Por Edimilson Migowski

O sal de cozinha não é importante apenas para modificar o gosto dos alimentos, tornando-os mais palatáveis. O cloro e o sódio participam de inúmeras reações metabólicas necessárias para o bom funcionamento do organismo. Todavia, problemas de saúde, como hipertensão arterial, podem aparecer caso o consumo passe a ser maior do que o indicado. A Organização Mundial de Saúde recomenda como quantidade máxima de ingestão diária 5g de sal de cozinha. No Brasil, segundo o IBGE, o consumo é de 12g diárias. Essa quantidade (12g) equivale a uma colher de sopa cheia de sal todos os dias. Segundo o dr. Hélio Rocha, nutrólogo da UFRJ, o “apetite pelo sal” é construído a partir da exposição na infância, daí ser muito importante não adicionar sal nas papinhas que fazem a transição do leite materno para a alimentação inicial de colher (alimentação complementar).

PÍLULAS

Grupos mais sensíveis
O consumo de sal em quantidades recomendadas ajuda a reduzir o risco de doenças.

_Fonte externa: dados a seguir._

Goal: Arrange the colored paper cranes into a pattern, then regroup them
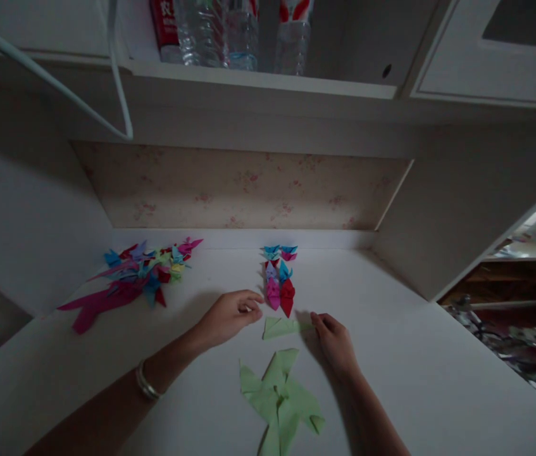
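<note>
A folded light green paper piece [278,327] lies on the white desktop, and the closed fingertips of my right hand [336,345] are at its right end. My left hand [232,315] holds nothing; its fingers are loosely curled with a gap to the thumb, just left of the small folded paper figures. Those stand in two short columns, with a pink figure [273,293] and a red figure [287,297] nearest me. Closer to me lies a larger light green pinwheel-like paper fold [277,396].
A pile of colourful folded paper figures [139,272] sits at the back left. Clear plastic bottles [292,44] stand on the shelf [262,79] above the desk. A white cable or tube [59,85] hangs at upper left. Side panels [457,209] bound the desk.
</note>
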Motion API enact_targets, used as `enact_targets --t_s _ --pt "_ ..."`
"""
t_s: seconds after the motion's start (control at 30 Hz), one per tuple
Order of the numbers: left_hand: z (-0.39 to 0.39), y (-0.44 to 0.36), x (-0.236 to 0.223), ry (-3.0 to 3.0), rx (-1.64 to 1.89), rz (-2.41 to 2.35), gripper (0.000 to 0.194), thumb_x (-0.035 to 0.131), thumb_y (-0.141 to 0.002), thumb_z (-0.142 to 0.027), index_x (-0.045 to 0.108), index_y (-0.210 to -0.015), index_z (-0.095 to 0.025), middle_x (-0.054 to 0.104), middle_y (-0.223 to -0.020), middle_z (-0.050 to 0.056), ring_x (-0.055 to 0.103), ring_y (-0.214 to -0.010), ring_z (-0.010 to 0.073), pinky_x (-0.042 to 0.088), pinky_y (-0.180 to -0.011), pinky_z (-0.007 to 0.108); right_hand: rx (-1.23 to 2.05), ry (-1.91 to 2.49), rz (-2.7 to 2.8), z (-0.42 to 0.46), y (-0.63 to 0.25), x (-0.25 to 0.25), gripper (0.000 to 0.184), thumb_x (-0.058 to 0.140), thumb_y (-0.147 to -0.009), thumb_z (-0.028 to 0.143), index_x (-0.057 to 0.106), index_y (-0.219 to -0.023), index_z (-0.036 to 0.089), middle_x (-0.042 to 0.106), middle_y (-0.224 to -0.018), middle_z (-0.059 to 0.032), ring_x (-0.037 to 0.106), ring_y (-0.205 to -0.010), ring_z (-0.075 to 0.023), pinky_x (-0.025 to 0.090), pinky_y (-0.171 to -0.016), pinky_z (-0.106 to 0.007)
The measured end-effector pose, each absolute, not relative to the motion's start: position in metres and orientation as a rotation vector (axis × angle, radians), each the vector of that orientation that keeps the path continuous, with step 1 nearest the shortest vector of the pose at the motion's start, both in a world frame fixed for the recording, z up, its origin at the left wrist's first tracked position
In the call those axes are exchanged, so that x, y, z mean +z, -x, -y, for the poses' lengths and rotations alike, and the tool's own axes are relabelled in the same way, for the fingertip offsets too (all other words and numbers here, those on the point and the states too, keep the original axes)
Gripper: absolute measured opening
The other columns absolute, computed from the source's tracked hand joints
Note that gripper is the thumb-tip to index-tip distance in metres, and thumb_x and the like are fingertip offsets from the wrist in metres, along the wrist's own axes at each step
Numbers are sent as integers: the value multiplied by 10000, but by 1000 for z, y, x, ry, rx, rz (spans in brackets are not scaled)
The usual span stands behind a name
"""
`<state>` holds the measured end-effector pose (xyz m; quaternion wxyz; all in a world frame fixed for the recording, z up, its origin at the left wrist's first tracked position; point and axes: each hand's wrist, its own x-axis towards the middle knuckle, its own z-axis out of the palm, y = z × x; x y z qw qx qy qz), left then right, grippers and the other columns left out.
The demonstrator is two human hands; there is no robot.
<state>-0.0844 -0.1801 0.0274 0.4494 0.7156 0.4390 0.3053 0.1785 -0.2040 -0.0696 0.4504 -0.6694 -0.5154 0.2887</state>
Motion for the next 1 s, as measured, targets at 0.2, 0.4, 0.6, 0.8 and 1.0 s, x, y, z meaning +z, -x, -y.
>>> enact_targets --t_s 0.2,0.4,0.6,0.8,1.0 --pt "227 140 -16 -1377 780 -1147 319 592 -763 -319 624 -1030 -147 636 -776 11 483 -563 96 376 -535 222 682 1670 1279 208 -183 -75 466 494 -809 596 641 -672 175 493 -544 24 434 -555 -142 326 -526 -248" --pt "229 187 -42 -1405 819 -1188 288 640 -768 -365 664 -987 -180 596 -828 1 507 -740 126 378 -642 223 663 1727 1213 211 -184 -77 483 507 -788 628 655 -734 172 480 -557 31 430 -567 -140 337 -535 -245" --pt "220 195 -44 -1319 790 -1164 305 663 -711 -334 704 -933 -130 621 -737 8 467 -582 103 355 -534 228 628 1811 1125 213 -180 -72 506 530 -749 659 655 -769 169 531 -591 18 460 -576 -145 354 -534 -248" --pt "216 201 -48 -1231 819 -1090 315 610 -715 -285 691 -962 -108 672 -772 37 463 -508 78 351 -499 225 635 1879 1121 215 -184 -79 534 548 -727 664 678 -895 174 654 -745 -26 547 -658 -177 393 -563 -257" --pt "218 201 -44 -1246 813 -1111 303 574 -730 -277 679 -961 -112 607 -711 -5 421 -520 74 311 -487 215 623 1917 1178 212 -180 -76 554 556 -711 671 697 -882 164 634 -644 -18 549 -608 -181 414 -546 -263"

São vários os estudos que comprovam a queda dos níveis de pressão arterial em função da diminuição do consumo de sal. Contudo, cabe ressaltar que algumas pessoas, como portadores de diabetes, doenças renais e com histórico familiar, podem apresentar maior sensibilidade ao sal, o que facilitaria o aparecimento da hipertensão arterial.

Dicas
Alguns alimentos como presuntos, mortadelas, salame, salgadinhos de pacote e a maioria dos produtos industrializados apresentam quantidade elevada de sódio. Procure evitar o consumo excessivo destes alimentos. Outras medidas importantes para a redução do sal são: não acrescentar sal ao alimento já preparado; evitar a utilização de temperos prontos e modificadores de sabor; evitar o consumo de alimentos em fast foods; verifique sempre, no rótulo dos produtos, a informação referente à quantidade de sódio. Não leve o saleiro para mesa. Fique bem, cuide-se bem!